Please now turn to slide 7. On a year-over-year quarterly basis, adjusted consolidated operating earnings decreased approximately $7 million, while the operating margin rose 30 basis points. On a sequential basis, our first-quarter operating earnings dollars declined $6 million on 11% lower volume, again due in part to 7% fewer days in our first fiscal quarter, while the operating margin also rose 30 basis points.
This decrease in operating earnings from the prior year reflects primarily lower organic volume currency headwinds. Operating expenses, when excluding restructuring and due diligence costs, were at 14.9% in the first quarter compared to 14.0% in the prior year. Percentage rates of the first quarter's operating expenses increased on lower sales, while the absolute amounts declined by $2 million.
Our Americas business segment achieved an operating earnings percentage of 14.6% versus 12.5% in the first quarter of last year, primarily from the impact of lower commodity and manufacturing costs. On a sequential basis, Americas first quarter increased 220 basis points from the 12.4% margin posted in the fourth quarter, also due to lower commodity and manufacturing costs.
Europe's operating earnings percentage of 10.5% was down 130 basis points on currency declines from last year's first quarter of 11.8% and lower than last quarter's record rate of 13%. The operating earnings percentage in our Asia business declined in the first quarter of this year to breakeven from 5.9% in the first quarter of last year and 1.3% in the prior quarter.
Asia's operating earnings for the first quarter, reflecting lower volume of Chinese telecom sales as well as the impact of earnings of plant startups and closures to Q1 versus the prior year. Asia, due to its smaller size, remains our most sensitive region to operating inputs.
Please move to slide 8. As previously noted on slide 7, our first-quarter adjusted consolidated operating earnings of $67 million was a decrease of 9% in comparison to the prior year, while the operating margin increased 30 basis points to 11.9%. Excluded from our adjusted net earnings for the first quarter was approximately $2 million of highlighted net credit, the largest being a $3 million gain net of tax on the sale of an idled plant in China.

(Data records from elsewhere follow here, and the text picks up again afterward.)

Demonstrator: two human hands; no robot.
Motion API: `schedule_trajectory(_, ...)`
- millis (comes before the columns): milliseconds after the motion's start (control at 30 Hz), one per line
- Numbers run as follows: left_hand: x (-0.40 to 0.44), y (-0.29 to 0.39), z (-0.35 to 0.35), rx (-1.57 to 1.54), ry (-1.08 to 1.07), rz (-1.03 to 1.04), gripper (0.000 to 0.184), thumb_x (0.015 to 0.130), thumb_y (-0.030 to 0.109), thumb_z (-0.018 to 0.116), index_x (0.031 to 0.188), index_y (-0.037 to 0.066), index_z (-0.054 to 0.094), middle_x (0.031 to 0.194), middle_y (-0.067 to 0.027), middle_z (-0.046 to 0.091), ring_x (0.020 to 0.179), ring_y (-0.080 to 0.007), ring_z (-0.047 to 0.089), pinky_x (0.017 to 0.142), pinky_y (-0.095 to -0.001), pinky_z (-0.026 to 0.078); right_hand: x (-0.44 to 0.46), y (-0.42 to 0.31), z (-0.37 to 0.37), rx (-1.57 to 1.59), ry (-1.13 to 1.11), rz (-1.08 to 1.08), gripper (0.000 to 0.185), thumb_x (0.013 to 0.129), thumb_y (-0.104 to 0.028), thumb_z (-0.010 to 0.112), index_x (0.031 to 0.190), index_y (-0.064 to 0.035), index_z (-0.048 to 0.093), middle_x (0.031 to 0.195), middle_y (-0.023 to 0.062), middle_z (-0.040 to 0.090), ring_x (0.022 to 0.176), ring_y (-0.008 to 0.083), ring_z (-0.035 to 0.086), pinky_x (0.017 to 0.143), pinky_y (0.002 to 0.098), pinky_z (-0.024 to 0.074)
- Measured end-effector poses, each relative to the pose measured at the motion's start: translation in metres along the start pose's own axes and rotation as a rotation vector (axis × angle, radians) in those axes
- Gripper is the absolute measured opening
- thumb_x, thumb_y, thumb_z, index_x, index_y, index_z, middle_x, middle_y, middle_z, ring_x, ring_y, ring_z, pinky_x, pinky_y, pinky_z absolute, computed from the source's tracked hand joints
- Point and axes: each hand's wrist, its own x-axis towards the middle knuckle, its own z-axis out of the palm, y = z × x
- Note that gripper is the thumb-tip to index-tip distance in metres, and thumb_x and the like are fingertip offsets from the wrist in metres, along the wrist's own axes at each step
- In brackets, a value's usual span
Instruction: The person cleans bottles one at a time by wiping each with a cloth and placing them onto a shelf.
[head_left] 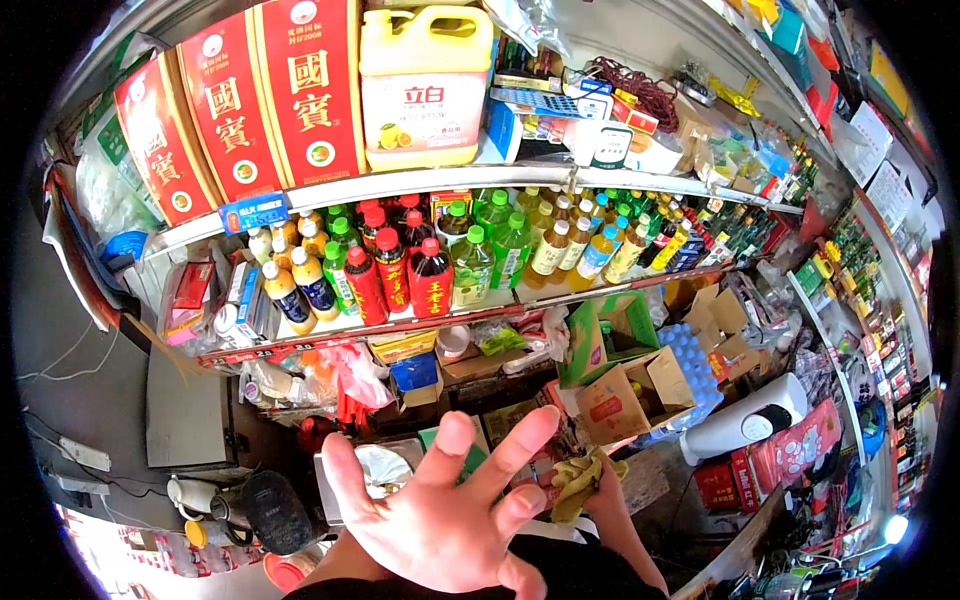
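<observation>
My left hand (440,510) is raised large in the lower middle of the head view, palm towards the camera, fingers spread, with nothing in it. Lower and to the right, my right hand (606,492) is closed on a crumpled yellowish-green cloth (575,484), which partly hides its fingers. Behind my left hand lies a white plastic bag (382,468) on a pale surface. An open cardboard box (612,405) stands just above the cloth.
A shelf (520,296) ahead carries rows of drink bottles. On the upper shelf stand red boxes (312,90) and a yellow jug (425,85). Egg trays (690,370) and a white cylindrical appliance (750,418) are at right. A dark kettle (275,512) sits at lower left.
</observation>
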Motion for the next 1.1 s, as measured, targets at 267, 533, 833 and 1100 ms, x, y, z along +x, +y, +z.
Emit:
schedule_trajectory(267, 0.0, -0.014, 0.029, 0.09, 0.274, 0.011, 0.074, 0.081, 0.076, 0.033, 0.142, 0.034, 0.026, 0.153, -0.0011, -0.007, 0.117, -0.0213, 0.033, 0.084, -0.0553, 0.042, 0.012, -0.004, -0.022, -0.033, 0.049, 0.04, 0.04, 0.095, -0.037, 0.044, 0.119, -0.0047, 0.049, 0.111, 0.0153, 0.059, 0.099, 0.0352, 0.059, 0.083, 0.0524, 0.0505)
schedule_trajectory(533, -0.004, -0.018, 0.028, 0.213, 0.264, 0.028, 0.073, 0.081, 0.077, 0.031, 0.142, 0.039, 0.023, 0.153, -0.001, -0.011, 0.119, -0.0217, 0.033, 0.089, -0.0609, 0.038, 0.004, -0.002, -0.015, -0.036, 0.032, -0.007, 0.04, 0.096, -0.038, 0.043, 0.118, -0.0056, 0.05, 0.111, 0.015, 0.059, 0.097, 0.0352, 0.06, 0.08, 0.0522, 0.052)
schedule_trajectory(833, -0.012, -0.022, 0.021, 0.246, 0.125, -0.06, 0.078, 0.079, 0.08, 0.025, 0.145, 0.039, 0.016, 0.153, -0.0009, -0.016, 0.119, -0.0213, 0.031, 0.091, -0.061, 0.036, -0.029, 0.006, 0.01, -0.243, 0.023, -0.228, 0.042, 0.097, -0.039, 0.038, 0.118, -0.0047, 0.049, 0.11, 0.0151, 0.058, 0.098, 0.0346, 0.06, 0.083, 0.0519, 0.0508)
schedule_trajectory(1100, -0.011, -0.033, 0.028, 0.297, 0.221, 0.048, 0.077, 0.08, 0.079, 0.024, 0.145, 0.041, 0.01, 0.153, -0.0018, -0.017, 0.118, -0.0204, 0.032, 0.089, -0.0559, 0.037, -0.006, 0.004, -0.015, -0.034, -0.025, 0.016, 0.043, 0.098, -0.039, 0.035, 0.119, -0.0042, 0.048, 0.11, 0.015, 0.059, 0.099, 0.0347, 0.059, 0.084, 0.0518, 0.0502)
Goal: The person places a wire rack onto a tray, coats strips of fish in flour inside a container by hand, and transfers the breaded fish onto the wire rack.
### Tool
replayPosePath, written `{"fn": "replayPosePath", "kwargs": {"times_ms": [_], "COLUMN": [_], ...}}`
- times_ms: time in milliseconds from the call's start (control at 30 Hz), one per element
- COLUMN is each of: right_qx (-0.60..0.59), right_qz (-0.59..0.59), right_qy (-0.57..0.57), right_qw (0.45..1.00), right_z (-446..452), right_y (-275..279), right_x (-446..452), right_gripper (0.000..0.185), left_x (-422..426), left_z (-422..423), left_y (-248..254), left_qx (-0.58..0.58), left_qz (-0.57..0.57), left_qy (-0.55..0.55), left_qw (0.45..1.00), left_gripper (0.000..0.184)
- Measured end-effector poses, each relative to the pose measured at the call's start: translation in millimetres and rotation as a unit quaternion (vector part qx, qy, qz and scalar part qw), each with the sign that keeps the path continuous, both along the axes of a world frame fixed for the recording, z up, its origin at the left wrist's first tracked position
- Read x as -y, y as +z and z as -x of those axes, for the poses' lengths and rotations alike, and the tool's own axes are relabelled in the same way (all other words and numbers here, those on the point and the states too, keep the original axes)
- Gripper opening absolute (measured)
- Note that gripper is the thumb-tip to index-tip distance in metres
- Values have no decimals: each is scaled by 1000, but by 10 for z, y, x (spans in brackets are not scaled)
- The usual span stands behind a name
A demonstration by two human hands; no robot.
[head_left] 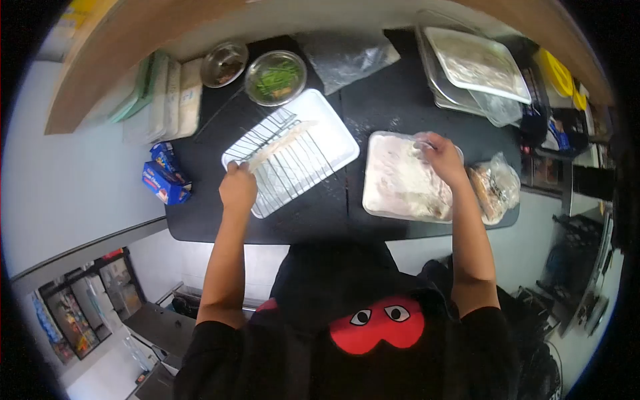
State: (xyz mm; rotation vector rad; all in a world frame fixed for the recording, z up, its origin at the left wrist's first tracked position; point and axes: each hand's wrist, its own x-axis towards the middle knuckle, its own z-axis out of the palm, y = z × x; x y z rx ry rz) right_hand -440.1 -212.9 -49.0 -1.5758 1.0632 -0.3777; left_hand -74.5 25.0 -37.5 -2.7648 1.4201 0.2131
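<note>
A wire rack [308,155] lies tilted across a white tray [337,130]. On the rack rests a long, pale, white-dusted strip [283,145]; its kind I cannot make out. My left hand [238,189] is closed on the near left edge of the rack, close to one end of the strip. A second white tray [371,200] on the right is covered with white powder [403,173], which looks like flour. Over its far right corner is my right hand [443,157], fingers bent together at the powder. Whatever they grip is hidden.
At the back stand a metal bowl of green vegetables [277,77], a smaller bowl [225,65] and a plastic bag [347,57]. Blue boxes [165,180] sit left. A clear bag of brownish food [495,187] lies right of the powder tray, with stacked trays [477,63] behind.
</note>
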Motion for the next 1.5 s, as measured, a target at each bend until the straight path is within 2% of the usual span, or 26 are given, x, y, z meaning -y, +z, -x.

Please see our press release issued yesterday for details of these items.
Our adjusted consolidated net earnings of $46.7 million decreased 8% from the prior year to 8.3% of sales for a 30 basis point increase while our book tax rate was 23%. EPS decreased 2% to $1 on lower net earnings with 3.0 million fewer shares outstanding. The lower average diluted shares resulted primarily from share buybacks, which exceeded the final 1.9 million share dilution from our convertible debt, which was extinguished in July.
To offset this dilution, the Company expects to enter into an accelerated share repurchase agreement with an investment bank to acquire between $120 million to $180 million of our shares by the end of this fiscal year. This program should result in an average diluted shares outstanding of approximately 46.0 million shares in our second fiscal quarter and 45.0 million shares in our third fiscal quarter.
Our adjusted effective income tax rate of 23% for the first quarter was lower than usual due to a $2.3 million non-recurring benefit in Europe. We believe our tax rate for the next fiscal quarter of 2016 will be between 26% and 28%, but for the full year we expect a 25% rate on our as-adjusted earnings.
Please now turn to slide 9. Now for some brief comments about our financial position and cash flow results.
Our balance sheet remained very strong. We now have $445 million on hand in cash and short-term investments as of June 28, 2015, with nearly $652 million undrawn from our credit lines around the world. We generated $82 million in cash from operations in our first quarter of fiscal 2016.
Our leverage ratio remains at 1.0 times despite spending over $237 million in share buybacks and dividends in fiscal 2015. Capital expenditures were nearly $20 million in the first quarter of 2016 and should reach up to $75 million in the full year.
We expect to generate adjusted diluted net earnings per share between $0.92 and $0.96 in our second fiscal quarter of 2016, which excludes an expected net charge of $0.07 from our restructuring programs and acquisition activities. We anticipate our gross profit rate in our second fiscal quarter to be between 26% and 27% and our interest expense to be approximately $5.2 million.
In conclusion, we expect our second quarter to be followed by our normal stronger second half to our fiscal year. Now let me turn the call back to you, John.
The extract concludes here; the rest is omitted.